The baths — Brian is watching all the hot guys and trying to coax himself into a more uplifted state. One of the hot guys notices him and tries to help, but Brian gets up and struts off because it's just not happening. Geez, there were some pretty beautiful bodies in there: I almost got an erection, and I'm a lesbian, so Brian must really be struggling.

A hotel room — Speaking of beautiful bodies, there's Drew's ass again, but it actually isn't so great-looking to me. But Emmett's cute! He tells Drew that he has a friend who's looking for an underwear model, so Drew puts on a little fashion show. It's pretty cute, especially the pansy-ish way that Emmett's pretending to snap pictures.

Ben and Michael's apartment — Ben's decided he'd rather go to the lecture with Anthony than go to the mall with Michael and Hunter. Go right ahead, Ben, but don't come home: we're tired of your shit. Go hang out with Lindsay and pretend to talk about art and literature when you're really only thinking about sex.

Extreme nausea, phase four: The gallery — Lindsay shows up late and apologizes to her boss. He doesn't mind: the show was a big success. Lindsay pretends to do some work, but we know why she's there, and so does Sam. He fucks her against one of his paintings.

I've never really wanted to be a fictional character before, but right now I'd like to be the janitor on a ladder in another part of the gallery, who accidentally causes a short in the wiring, which makes a light bulb explode and shoot sparks, which makes an open can of paint catch fire, which spreads to Sam's boots and then his pants and everything else, and sends him away from Lindsay and out into the street in a flaming ball of fire, where he is immediately mowed down by a dyke driving a UPS truck.

Actually, I guess I'd rather be the dyke driving the truck.

Instead, I'm watching this hideous, poorly choreographed, desperate display of pseudo-lust, and hoping I'll someday be able to forget it, even if it means I have to lose a dozen childhood memories in order to destroy that part of my brain. It'd be worth it.

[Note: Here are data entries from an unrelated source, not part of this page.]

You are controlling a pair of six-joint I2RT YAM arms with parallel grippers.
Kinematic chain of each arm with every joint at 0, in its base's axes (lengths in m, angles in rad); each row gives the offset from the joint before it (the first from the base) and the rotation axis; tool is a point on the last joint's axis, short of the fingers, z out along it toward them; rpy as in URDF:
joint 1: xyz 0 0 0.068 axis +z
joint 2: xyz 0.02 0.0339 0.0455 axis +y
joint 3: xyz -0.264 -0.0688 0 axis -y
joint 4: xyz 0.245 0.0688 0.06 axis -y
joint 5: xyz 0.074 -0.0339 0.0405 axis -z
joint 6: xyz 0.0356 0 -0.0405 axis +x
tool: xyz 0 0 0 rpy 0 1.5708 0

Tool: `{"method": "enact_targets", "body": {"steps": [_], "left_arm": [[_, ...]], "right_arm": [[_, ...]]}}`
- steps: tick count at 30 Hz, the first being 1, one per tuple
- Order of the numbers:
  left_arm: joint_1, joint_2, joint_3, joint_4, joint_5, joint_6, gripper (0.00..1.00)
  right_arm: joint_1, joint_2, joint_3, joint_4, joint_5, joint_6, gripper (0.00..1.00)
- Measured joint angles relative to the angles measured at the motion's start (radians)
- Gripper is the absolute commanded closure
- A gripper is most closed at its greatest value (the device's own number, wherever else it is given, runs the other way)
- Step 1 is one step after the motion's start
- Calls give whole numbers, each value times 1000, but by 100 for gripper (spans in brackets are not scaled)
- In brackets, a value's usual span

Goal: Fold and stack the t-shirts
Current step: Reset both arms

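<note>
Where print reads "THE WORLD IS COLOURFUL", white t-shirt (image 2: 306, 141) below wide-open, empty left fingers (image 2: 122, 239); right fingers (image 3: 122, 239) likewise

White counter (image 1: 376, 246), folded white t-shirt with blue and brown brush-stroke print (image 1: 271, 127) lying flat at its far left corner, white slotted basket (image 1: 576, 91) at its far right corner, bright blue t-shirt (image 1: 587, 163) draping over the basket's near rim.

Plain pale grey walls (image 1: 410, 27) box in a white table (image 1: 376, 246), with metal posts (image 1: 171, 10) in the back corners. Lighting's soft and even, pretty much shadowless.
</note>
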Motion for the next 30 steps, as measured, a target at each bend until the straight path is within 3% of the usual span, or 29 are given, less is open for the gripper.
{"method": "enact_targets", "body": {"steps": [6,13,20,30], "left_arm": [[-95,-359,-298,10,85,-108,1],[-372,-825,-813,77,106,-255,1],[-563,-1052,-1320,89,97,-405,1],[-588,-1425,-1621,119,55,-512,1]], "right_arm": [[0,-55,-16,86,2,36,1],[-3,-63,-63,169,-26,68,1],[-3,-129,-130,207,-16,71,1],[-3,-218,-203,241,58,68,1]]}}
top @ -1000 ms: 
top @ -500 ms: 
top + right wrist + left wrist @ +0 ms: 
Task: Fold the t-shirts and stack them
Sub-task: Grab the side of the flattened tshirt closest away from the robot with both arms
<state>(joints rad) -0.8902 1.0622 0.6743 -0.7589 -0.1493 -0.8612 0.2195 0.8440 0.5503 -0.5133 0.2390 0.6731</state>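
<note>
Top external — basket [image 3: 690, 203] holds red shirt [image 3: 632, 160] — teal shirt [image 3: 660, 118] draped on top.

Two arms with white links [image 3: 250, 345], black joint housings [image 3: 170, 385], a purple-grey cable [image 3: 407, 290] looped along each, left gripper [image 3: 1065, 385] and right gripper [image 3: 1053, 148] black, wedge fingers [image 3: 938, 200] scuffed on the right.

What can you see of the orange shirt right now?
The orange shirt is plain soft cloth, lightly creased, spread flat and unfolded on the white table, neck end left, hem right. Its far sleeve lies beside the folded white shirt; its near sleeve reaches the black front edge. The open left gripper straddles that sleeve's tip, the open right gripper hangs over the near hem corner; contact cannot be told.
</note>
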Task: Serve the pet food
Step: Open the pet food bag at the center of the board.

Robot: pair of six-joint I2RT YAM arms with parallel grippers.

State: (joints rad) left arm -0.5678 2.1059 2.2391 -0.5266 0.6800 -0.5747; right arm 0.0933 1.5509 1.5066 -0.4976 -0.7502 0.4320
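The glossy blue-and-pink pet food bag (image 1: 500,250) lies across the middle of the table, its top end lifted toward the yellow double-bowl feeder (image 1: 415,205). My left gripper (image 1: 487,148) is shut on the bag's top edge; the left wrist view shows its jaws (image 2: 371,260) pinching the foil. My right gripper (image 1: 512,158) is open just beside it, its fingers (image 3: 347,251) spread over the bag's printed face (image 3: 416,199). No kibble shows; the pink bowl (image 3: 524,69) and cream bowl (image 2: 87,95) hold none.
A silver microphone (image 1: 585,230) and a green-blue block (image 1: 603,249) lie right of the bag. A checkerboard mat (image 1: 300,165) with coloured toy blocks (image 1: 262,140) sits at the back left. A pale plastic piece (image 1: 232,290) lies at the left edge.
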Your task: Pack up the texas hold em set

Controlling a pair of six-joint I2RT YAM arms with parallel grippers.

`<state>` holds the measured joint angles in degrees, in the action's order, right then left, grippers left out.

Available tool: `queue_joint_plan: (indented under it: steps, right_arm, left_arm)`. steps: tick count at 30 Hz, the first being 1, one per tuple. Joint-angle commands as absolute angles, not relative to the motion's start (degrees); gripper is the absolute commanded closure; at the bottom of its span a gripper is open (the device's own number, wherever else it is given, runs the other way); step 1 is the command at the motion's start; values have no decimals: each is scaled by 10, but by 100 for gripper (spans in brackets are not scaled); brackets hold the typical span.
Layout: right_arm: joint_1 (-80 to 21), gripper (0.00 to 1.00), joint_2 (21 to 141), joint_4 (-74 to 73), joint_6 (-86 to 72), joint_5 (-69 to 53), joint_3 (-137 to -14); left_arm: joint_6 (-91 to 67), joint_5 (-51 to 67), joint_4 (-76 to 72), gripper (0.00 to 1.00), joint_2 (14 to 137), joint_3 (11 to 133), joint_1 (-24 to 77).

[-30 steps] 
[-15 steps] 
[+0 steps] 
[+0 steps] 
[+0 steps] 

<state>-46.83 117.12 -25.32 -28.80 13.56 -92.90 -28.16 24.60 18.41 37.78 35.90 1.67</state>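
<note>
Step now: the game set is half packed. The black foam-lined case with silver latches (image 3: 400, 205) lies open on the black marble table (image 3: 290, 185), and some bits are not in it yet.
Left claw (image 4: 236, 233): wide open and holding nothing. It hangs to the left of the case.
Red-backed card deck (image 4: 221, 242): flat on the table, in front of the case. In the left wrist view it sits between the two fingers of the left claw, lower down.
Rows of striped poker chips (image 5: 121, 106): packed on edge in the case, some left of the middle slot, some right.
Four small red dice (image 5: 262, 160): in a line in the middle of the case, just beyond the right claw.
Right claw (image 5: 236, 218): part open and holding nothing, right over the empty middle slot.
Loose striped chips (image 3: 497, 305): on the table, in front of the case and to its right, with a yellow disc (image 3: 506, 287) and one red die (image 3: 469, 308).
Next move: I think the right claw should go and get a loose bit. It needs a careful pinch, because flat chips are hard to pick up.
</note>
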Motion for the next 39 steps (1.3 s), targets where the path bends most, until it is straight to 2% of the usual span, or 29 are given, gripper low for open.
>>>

Anthony's apartment — John Boy is still stroking Ben's ego, and also wants to stroke something else. He finally reveals that he wants Ben to "give him the gift" -- that's right, he wants to be "converted"; he's a "bug chaser" who wants to be positive. I have to use all of those quotation marks because I can't believe people actually buy into that shit. It's sad. Ben picks up his last shred of dignity and leaves.

Brian's loft — Justin cooks up the performance-enhancing tea and makes Brian drink it down. Justin expects it to work right away, but of course it doesn't, and that's okay because after the gallery scene, I'm not quite ready to see more fucking.

Extreme nausea, phase five: Melanie and Lindsay's house — Lindsay, who has just showered (thank god), crawls into bed. Mel sort of stirs a little. Lindsay looks like she feels guilty and scared. Good.

A church — Debbie is lighting some candles for Vic and talking to God. She also says a prayer for Brian, and reveals the worst-kept secret of the show: that Brian's biggest organ is actually his heart. Awww.

Because Pittsburgh has more coincidences per capita than any other city, Deb runs into Brian's mom, Joan, on the way out of the church. She not-so-subtly hints that it might be time for Joan to pay Brian a visit. While you're at it, could you swing by Melanie and Lindsay's house and perform an exorcism?

Deb's house — Emmett is doing a bit of decorating while Ted congratulates himself for managing to get Drew Boyd for the Brown Athletics campaign. Ted, Ted, Ted: still clueless after all those drugs.

The library — Ben tells Anthony that he really can't want to be positive. But it's too late: Anthony went to a "conversion party" and had sex with a dozen or so guys so he can finally get the "gift." Idiot.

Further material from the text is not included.